== WORK TO BE COMPLETED ==
Up to and including the line with "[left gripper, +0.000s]", please reproduce the lines below exactly, beginning with the first.

== COLLECTED DATA ==
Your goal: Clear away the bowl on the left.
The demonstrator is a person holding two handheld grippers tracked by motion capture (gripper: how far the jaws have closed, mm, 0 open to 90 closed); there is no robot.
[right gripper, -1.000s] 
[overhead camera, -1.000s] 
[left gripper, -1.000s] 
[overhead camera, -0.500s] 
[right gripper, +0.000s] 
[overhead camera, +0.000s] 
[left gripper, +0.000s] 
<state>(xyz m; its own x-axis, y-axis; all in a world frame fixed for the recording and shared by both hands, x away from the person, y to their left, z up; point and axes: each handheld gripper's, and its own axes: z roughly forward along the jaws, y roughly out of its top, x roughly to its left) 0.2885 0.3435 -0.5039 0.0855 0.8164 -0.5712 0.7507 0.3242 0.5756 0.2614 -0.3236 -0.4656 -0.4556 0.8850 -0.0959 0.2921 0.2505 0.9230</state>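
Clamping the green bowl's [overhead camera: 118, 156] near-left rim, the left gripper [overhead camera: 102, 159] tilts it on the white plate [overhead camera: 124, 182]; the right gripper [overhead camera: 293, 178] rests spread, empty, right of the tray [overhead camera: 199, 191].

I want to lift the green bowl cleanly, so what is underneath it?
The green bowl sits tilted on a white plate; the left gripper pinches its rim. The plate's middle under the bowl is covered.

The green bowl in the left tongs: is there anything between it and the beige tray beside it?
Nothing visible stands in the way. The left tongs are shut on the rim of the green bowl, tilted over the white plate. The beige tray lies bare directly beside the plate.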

== THE ANSWER ==
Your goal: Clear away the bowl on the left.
The demonstrator is a person holding two handheld grippers tracked by motion capture (gripper: how far the jaws have closed, mm, 0 open to 90 closed); there is no robot.
[right gripper, -1.000s] 
[overhead camera, -1.000s] 
[left gripper, -1.000s] 
[overhead camera, -0.500s] 
[right gripper, +0.000s] 
[overhead camera, +0.000s] 
[left gripper, +0.000s] 

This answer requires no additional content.